___ Dataset excerpts

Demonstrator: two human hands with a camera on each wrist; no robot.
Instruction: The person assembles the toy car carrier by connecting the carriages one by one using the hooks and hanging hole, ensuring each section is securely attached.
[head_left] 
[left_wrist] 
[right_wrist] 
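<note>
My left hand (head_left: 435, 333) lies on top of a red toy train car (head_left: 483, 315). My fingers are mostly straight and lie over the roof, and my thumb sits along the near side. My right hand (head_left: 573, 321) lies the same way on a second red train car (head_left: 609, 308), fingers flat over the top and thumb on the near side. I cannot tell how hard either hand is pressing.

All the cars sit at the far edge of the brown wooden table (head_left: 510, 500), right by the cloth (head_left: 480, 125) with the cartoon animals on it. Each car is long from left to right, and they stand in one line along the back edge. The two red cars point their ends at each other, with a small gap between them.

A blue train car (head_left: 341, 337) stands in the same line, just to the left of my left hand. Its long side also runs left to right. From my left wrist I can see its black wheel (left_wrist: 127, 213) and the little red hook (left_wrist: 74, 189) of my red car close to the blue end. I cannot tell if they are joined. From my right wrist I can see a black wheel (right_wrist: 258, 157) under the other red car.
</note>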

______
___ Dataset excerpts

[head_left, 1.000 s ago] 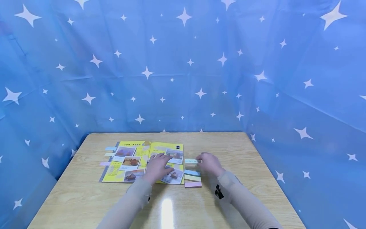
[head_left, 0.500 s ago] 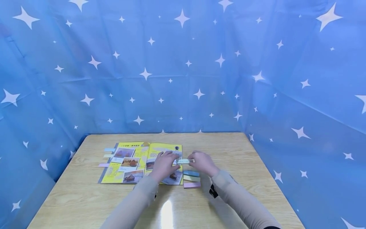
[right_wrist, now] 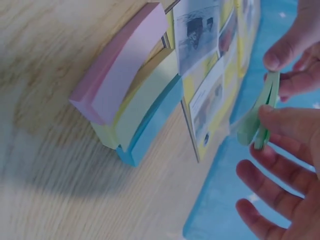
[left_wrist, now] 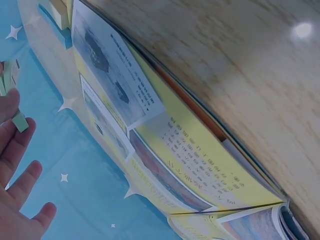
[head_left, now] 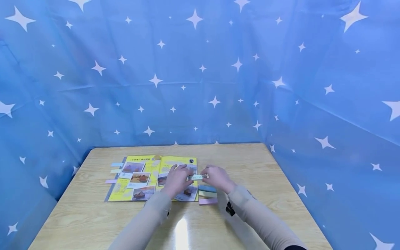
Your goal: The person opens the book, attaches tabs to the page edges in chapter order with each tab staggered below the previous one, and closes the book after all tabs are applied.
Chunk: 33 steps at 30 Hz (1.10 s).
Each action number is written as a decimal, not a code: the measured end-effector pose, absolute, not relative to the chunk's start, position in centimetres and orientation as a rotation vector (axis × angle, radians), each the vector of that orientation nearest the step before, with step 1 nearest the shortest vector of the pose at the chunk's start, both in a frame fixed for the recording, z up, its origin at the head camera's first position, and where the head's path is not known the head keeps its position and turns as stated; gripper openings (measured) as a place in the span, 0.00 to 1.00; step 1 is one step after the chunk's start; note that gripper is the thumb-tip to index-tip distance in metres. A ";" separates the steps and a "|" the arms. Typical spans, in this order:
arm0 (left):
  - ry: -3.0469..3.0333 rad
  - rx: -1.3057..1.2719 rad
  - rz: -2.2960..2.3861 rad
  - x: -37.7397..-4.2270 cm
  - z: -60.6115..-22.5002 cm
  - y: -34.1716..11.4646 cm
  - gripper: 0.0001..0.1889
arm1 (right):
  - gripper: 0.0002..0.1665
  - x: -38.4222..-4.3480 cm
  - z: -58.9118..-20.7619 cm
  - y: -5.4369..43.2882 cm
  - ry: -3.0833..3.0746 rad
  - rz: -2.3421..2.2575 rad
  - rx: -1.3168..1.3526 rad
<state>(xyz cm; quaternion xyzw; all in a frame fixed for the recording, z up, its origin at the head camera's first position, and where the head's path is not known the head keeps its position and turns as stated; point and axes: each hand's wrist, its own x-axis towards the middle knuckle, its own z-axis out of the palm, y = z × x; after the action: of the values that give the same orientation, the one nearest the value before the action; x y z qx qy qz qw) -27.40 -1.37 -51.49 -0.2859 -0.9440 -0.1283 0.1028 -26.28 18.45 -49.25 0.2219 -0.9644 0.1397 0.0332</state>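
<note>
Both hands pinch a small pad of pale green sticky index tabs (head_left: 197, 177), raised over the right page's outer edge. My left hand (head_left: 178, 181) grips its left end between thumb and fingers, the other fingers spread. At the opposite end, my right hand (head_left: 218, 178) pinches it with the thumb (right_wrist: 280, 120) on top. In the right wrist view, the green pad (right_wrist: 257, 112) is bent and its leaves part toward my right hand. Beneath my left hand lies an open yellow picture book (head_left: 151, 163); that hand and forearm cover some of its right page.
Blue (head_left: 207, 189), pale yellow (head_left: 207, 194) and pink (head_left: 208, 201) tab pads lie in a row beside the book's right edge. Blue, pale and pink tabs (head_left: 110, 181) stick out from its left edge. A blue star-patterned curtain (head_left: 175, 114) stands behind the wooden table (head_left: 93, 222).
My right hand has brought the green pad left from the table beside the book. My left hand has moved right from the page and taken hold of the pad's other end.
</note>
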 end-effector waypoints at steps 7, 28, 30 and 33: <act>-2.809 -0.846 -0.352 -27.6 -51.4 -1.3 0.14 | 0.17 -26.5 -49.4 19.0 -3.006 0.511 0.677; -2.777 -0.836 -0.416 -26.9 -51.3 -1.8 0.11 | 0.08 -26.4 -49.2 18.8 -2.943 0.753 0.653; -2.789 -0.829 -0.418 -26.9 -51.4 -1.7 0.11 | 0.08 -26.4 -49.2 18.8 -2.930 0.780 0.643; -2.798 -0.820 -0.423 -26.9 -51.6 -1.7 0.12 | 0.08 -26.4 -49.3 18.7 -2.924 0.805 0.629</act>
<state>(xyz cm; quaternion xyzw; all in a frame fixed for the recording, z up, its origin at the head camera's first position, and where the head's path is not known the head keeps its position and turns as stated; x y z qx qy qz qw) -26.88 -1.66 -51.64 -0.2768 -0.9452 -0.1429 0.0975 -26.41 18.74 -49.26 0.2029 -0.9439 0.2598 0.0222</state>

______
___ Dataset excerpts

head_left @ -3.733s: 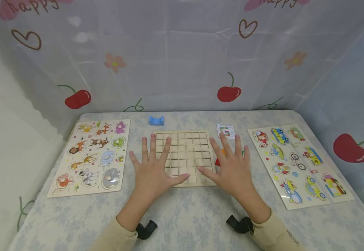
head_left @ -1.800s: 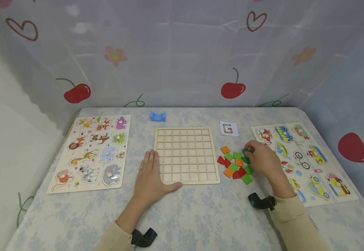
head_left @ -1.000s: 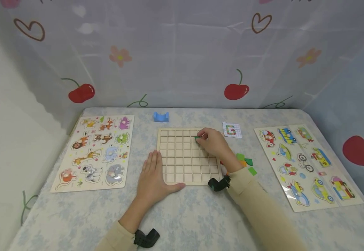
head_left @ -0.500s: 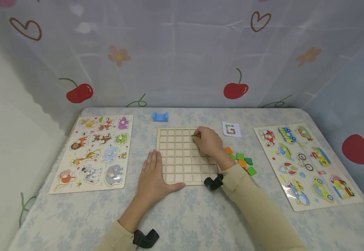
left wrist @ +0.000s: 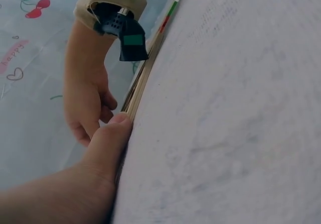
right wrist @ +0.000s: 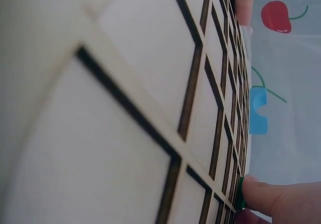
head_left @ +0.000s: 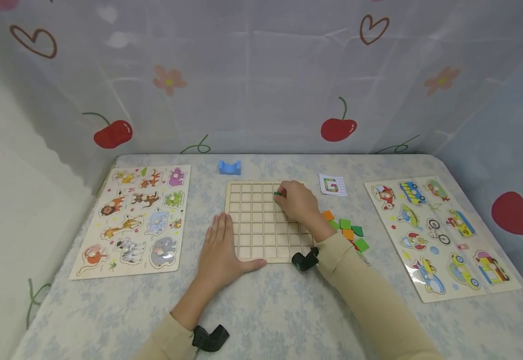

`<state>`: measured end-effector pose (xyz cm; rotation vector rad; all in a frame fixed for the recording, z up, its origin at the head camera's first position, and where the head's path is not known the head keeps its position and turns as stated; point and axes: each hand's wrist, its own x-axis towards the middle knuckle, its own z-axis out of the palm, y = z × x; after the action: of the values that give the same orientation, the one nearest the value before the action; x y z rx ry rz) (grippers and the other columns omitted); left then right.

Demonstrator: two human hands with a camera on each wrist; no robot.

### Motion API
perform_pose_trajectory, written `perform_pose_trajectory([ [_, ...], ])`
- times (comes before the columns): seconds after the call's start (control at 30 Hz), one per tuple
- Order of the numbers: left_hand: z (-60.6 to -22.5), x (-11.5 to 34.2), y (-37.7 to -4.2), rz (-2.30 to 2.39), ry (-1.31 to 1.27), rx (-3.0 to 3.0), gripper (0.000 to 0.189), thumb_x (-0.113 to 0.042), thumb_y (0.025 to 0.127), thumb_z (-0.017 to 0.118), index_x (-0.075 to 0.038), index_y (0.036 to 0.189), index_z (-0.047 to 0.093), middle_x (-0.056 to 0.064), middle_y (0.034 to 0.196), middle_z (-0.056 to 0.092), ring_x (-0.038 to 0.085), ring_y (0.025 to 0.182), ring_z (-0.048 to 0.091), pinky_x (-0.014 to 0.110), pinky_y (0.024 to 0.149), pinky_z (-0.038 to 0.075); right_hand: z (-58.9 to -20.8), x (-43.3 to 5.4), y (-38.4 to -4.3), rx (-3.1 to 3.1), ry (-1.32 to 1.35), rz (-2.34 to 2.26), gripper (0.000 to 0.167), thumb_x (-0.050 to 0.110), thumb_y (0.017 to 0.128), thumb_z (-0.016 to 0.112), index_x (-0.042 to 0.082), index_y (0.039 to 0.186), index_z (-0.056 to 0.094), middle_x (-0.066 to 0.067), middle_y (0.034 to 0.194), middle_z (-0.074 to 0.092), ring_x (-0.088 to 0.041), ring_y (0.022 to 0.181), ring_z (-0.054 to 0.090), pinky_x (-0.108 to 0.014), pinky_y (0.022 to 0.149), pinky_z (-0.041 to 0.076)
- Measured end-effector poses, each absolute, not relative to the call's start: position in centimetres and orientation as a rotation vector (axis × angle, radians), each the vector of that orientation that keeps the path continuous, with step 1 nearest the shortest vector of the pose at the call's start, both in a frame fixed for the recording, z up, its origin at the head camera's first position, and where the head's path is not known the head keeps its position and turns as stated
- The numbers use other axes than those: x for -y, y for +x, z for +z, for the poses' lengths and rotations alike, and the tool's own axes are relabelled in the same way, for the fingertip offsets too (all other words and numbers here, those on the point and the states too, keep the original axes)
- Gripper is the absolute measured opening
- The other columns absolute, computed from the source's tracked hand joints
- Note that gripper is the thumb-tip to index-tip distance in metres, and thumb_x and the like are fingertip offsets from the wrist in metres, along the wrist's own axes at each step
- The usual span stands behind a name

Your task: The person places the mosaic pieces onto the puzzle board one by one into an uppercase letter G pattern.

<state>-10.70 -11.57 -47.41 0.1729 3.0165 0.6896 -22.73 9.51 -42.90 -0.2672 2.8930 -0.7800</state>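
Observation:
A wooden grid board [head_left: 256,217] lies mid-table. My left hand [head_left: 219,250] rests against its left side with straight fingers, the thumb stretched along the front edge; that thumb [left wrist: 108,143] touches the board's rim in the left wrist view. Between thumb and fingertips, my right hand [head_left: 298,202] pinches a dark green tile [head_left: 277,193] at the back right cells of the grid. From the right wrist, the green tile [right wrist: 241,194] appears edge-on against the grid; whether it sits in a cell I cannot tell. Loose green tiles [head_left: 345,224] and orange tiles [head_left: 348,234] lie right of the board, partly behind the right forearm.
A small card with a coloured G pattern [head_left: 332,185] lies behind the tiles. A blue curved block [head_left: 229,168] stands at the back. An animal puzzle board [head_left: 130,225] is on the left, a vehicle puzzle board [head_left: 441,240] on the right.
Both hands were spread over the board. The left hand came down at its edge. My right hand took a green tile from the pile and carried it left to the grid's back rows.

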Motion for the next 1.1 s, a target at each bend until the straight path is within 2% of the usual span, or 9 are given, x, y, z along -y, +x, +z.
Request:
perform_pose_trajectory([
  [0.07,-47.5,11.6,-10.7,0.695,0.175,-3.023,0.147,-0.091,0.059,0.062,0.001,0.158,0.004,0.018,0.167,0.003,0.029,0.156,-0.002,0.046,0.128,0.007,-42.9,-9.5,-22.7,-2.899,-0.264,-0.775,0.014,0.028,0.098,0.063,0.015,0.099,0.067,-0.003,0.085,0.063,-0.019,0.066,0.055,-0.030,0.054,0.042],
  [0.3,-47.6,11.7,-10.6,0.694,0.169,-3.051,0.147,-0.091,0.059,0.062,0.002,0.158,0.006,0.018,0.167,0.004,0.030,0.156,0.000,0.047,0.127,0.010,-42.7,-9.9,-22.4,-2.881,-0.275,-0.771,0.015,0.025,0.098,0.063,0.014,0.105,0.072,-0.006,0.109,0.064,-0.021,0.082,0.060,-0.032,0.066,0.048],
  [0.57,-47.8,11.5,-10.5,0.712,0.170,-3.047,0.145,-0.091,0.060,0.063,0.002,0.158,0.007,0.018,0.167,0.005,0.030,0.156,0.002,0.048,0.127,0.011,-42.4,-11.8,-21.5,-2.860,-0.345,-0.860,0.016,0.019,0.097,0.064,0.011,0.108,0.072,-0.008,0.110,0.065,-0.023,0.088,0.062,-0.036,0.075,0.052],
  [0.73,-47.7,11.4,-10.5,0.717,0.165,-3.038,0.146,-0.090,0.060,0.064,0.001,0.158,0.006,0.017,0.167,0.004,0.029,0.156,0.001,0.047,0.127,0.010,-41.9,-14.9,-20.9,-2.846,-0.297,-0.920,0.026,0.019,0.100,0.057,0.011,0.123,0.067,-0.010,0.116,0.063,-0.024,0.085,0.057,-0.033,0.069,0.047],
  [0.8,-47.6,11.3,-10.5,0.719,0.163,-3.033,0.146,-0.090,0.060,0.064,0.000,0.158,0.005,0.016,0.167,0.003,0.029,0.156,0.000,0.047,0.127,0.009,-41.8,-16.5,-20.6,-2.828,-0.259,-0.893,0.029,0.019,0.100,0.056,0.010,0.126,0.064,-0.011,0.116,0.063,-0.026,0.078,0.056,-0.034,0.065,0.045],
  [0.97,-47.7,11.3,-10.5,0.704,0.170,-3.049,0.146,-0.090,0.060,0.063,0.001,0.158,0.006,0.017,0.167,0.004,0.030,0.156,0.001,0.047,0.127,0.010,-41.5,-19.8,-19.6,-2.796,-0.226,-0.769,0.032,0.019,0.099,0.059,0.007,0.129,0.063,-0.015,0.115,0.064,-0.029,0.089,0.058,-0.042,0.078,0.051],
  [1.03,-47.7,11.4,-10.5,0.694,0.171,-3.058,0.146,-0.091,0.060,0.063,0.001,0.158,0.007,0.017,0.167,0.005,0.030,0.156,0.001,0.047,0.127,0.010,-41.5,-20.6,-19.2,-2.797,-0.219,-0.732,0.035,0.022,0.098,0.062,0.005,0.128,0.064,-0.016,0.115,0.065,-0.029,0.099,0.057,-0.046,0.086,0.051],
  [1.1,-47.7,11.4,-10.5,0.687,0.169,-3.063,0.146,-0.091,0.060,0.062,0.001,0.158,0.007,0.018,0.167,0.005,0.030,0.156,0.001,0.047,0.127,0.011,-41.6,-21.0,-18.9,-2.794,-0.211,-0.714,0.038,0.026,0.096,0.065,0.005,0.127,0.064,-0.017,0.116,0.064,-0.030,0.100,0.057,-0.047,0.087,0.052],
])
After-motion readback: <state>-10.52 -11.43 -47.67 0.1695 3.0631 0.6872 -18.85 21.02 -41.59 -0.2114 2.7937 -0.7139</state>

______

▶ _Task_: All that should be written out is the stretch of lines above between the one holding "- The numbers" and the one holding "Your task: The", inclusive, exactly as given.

▶ _Response to the exercise_:
- The numbers use other axes than those: x for -y, y for +x, z for +z, for the poses' lengths and rotations alike, and the tool's own axes are relabelled in the same way, for the fingertip offsets too (all other words and numbers here, those on the point and the states too, keep the original axes)
- Gripper is the absolute measured opening
- The other columns absolute, computed from the source's tracked hand joints
- Note that gripper is the thumb-tip to index-tip distance in metres, and thumb_x and the like are fingertip offsets from the wrist in metres, along the wrist's own axes at each step
- The usual span stands behind a name

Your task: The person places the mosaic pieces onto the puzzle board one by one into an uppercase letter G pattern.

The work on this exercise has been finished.